• _TASK_
Please return all lines in the listing holding the word "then".

• _AVAILABLE RECORDS_
..........

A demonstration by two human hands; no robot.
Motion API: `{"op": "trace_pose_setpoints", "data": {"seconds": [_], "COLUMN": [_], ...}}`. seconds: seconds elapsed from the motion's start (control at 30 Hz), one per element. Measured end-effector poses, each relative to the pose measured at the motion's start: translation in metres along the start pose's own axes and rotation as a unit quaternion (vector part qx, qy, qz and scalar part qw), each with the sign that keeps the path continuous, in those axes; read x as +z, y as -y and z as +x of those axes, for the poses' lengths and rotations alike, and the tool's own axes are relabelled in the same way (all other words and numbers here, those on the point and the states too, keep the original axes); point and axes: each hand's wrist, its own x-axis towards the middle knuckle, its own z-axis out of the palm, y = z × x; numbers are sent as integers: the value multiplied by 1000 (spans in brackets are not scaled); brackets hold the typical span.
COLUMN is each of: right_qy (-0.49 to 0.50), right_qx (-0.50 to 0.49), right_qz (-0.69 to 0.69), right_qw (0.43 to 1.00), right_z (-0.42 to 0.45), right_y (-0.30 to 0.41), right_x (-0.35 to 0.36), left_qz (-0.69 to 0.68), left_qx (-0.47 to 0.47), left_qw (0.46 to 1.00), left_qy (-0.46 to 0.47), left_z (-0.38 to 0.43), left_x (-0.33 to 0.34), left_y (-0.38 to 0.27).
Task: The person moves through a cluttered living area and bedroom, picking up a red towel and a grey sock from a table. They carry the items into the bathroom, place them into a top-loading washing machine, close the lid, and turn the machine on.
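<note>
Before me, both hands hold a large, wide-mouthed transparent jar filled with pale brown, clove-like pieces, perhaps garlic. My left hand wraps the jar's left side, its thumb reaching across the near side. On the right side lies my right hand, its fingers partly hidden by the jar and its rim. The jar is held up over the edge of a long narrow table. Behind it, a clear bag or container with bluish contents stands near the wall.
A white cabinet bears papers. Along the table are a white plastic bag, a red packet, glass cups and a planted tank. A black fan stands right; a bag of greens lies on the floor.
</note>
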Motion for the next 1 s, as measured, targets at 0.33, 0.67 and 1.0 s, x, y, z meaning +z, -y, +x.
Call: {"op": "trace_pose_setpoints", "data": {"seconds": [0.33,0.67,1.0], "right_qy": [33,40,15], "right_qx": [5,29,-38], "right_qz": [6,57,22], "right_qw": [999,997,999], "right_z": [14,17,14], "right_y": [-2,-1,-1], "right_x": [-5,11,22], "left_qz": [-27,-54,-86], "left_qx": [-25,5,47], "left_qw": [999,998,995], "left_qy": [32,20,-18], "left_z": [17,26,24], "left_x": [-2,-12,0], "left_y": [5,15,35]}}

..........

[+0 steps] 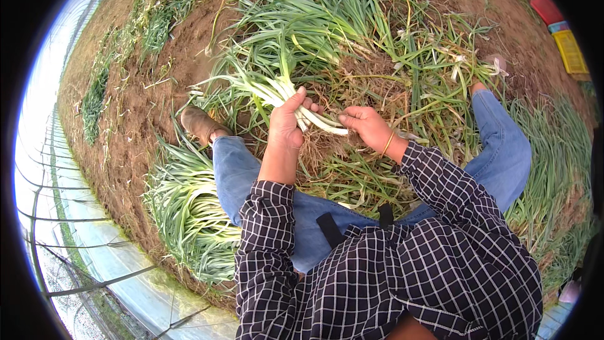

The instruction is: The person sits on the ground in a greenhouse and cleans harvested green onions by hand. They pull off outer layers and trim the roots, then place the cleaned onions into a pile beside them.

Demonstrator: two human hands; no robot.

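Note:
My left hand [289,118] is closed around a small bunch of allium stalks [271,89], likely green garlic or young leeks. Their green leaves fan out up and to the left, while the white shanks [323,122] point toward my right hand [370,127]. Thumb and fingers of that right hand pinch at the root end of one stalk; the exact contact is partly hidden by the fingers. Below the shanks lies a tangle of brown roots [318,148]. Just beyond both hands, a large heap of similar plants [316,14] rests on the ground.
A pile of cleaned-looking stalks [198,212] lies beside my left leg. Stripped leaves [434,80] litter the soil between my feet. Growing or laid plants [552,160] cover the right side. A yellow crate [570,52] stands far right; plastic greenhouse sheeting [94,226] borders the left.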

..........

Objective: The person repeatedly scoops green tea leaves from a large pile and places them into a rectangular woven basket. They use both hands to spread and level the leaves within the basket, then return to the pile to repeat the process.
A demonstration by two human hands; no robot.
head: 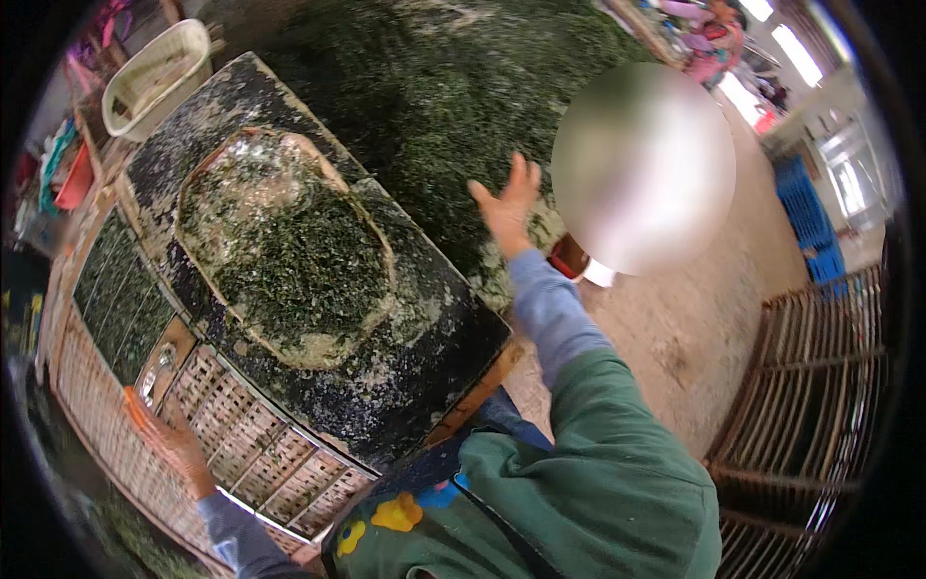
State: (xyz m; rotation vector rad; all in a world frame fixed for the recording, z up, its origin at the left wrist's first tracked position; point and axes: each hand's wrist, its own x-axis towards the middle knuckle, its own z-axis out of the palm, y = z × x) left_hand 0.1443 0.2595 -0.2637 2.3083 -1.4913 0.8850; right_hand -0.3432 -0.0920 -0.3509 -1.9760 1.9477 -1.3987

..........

• _REPLY TO THE EXERCISE_
The instruction is: The person sits on the ground in a greenhouse and cleans harvested green onions by hand. They pull off outer layers and trim the roots, then place the cleaned onions into a pile beside them.
Objective: The person repeatedly scoops green tea leaves from a large pile and places them into a rectangular woven basket. They use both hands to spread and level the leaves within the basket, then return to the pile to repeat the process.

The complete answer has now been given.